:: EXERCISE ::
Please print every record below exactly as it appears, but leave out the pictures.

[Recorded data]
- - -

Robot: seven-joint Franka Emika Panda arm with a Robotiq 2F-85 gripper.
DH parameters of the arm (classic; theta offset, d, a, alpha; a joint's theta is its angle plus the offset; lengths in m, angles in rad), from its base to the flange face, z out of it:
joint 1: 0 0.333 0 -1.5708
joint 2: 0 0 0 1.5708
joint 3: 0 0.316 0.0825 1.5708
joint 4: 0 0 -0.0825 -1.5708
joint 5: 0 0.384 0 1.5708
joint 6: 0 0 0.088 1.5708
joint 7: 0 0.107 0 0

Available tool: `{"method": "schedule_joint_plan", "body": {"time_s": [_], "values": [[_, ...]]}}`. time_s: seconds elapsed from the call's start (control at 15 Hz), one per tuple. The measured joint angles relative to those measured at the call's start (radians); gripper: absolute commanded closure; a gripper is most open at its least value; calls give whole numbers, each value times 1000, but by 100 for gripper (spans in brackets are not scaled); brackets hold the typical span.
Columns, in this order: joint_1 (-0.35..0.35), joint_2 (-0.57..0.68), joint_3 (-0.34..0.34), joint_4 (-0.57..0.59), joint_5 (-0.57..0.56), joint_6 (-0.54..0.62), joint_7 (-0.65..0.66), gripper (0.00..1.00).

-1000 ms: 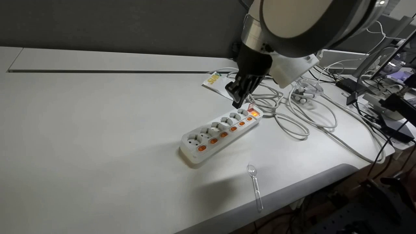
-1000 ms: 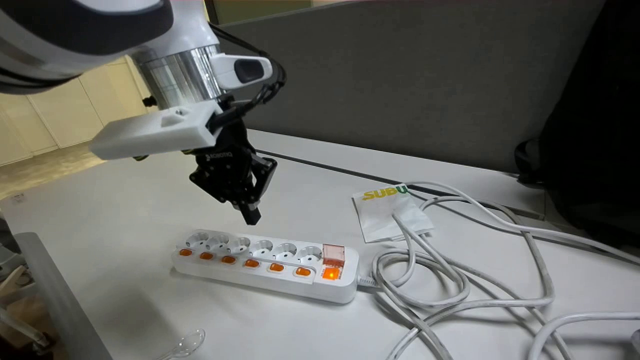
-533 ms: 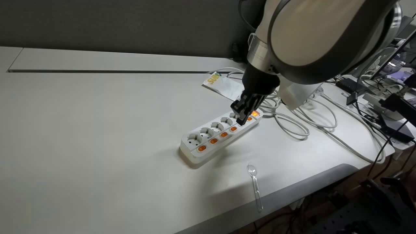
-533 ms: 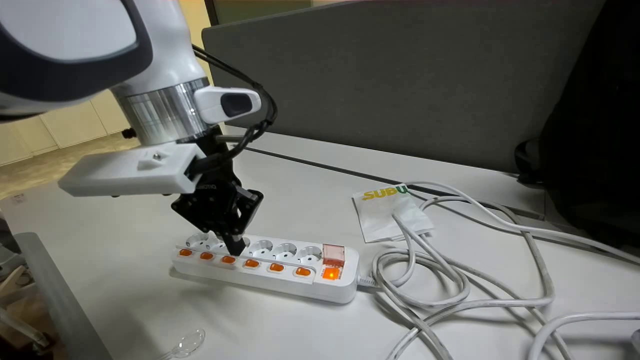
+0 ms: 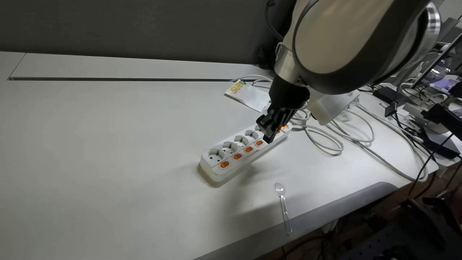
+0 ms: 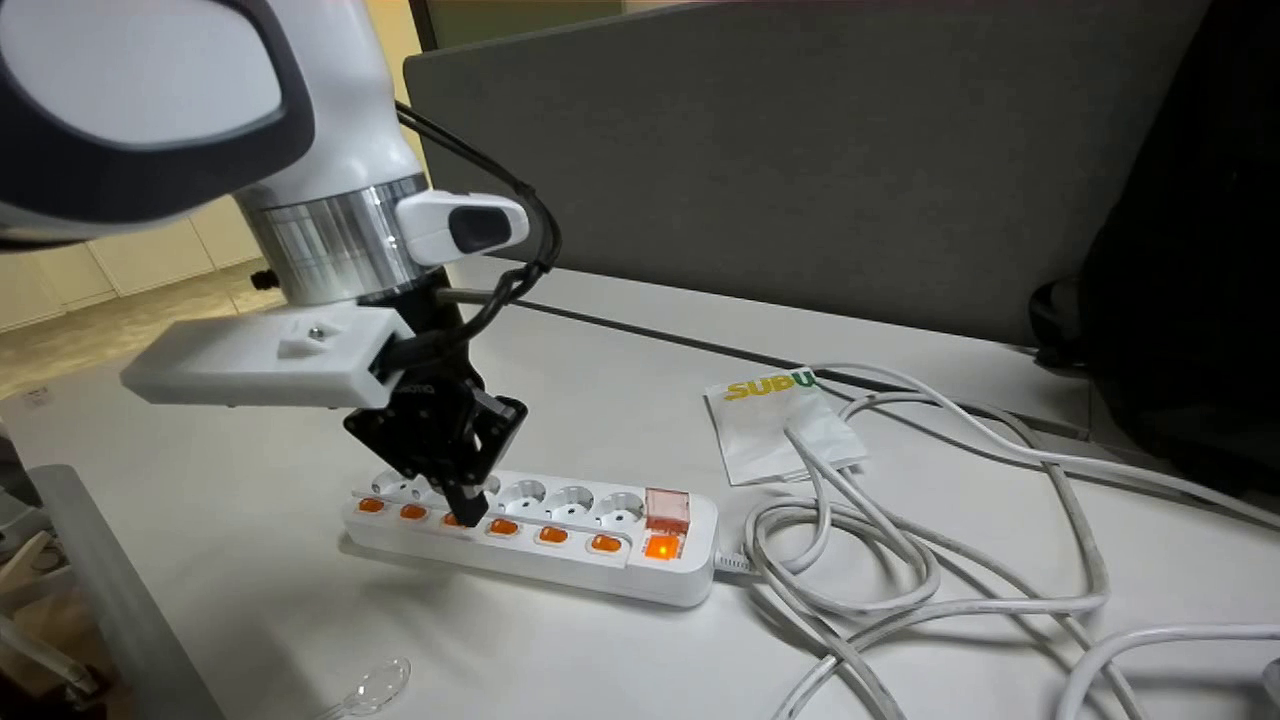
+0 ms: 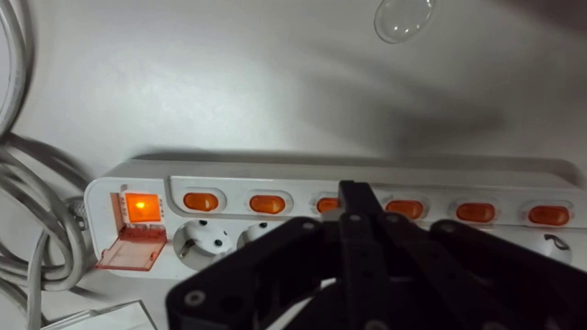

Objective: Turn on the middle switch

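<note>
Gripper (image 7: 357, 188): jaws together, angled down over the switch row. In the wrist view the tips sit between the third orange switch (image 7: 327, 204) and the fourth orange switch (image 7: 407, 209), counting from the main switch (image 7: 142, 207), and hide part of the third. In an exterior view the fingertips (image 6: 467, 508) cover part of the fourth instead. Contact: can't tell from these angles. Six in the row, so third and fourth are the central pair; can't tell which counts as the middle switch.

Row runs along the white power strip (image 6: 530, 562), parallel to its round sockets (image 6: 571, 502). Main switch at the cord end glows orange; its see-through red cover (image 7: 133, 250) is flipped open, just beside it.

Above the gripper: white block (image 6: 265, 360) on the wrist, then white arm (image 6: 350, 110) with dark trim.

Further out: pale cable (image 6: 1000, 606) loops at the cord end, near white paper (image 6: 785, 435) with yellow and green lettering. Clear spoon (image 5: 283, 207) lies apart from the strip, handle over the table's grey edge (image 5: 249, 242). All on a white table (image 5: 108, 144). Dark partition (image 6: 800, 180) behind. Black shape (image 6: 1190, 300) at the image's right, too dark to tell.
</note>
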Motion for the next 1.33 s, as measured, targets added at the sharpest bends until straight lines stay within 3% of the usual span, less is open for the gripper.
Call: {"method": "schedule_joint_plan", "body": {"time_s": [1.33], "values": [[10,104,6,77,7,-2,-1,100]]}}
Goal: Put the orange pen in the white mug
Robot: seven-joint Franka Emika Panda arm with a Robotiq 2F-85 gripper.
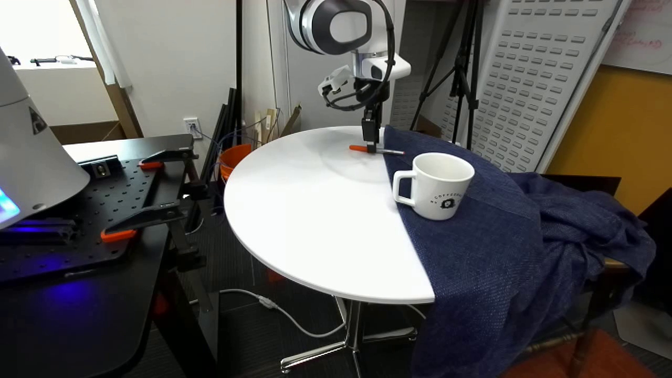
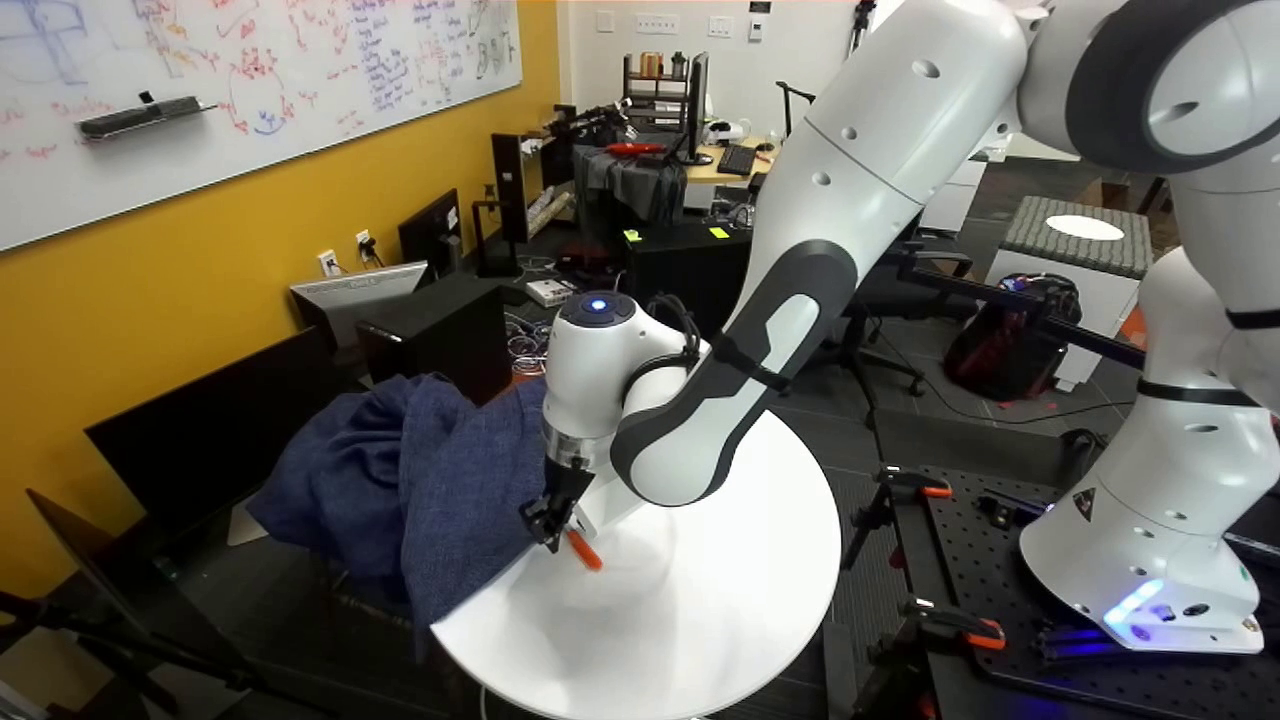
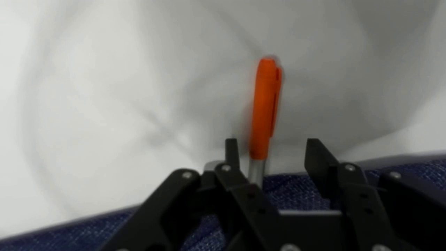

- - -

:: RESPONSE BOX ::
Robot: seven-joint Franka Emika Panda arm with a Robotiq 2F-85 gripper.
DH parameters of the arm (classic; theta offset, d, a, alpha; a joint's theta is its angle plus the offset; lengths in m, angles in rad), from its base to the flange face, z out of it:
joint 1: 0 0.333 0 -1.5708
joint 2: 0 0 0 1.5708
joint 3: 0 0.316 0.0825 1.5708
joint 4: 0 0 -0.0825 -1.5708
joint 5: 0 0.384 0 1.5708
joint 6: 0 0 0.088 1.5708
joint 7: 0 0.107 0 0

Available tool: `{"method": "schedule_joint_plan", "body": {"time_s": [_], "values": [[_, ...]]}}`. time_s: seconds elapsed from the call's start (control at 15 Hz), one per tuple. The measured joint angles relative to those measured at the call's start (radians); gripper: absolute commanded closure; a gripper is most open at its least value; calls give whole numbers, each value times 1000, but by 100 for gripper (spans in brackets are not scaled); brackets hold the typical span.
Columns, in this order: joint_1 (-0.35..0.35), joint_2 (-0.57..0.68), joint_3 (-0.34..0.34), joint_4 (-0.57..0.59), joint_5 (-0.57..0.56), joint_6 (-0.54..0.62), joint_7 (-0.65..0.66), gripper (0.00..1.00).

-1000 ms: 
-1000 ms: 
-533 ms: 
-533 ms: 
+0 ms: 
+0 ms: 
+0 ms: 

Objective: Turn on the middle switch

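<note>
Gripper (image 7: 357, 188): jaws together, angled down over the switch row. In the wrist view the tips sit between the third orange switch (image 7: 327, 204) and the fourth orange switch (image 7: 407, 209), counting from the main switch (image 7: 142, 207), and hide part of the third. In an exterior view the fingertips (image 6: 467, 508) cover part of the fourth instead. Contact: can't tell from these angles. Six in the row, so third and fourth are the central pair; can't tell which counts as the middle switch.

Row runs along the white power strip (image 6: 530, 562), parallel to its round sockets (image 6: 571, 502). Main switch at the cord end glows orange; its see-through red cover (image 7: 133, 250) is flipped open, just beside it.

Above the gripper: white block (image 6: 265, 360) on the wrist, then white arm (image 6: 350, 110) with dark trim.

Further out: pale cable (image 6: 1000, 606) loops at the cord end, near white paper (image 6: 785, 435) with yellow and green lettering. Clear spoon (image 5: 283, 207) lies apart from the strip, handle over the table's grey edge (image 5: 249, 242). All on a white table (image 5: 108, 144). Dark partition (image 6: 800, 180) behind. Black shape (image 6: 1190, 300) at the image's right, too dark to tell.
</note>
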Motion for the next 1.33 s, as measured, targets added at the sharpest bends until straight lines stay within 3% of the usual span, less is open for the gripper.
Call: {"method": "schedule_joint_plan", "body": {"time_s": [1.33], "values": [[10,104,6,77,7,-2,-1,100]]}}
Goal: Put the orange pen in the white mug
Robot: seven-joint Franka Emika Panda arm with a Robotiq 2F-85 gripper.

The exercise requires no further work.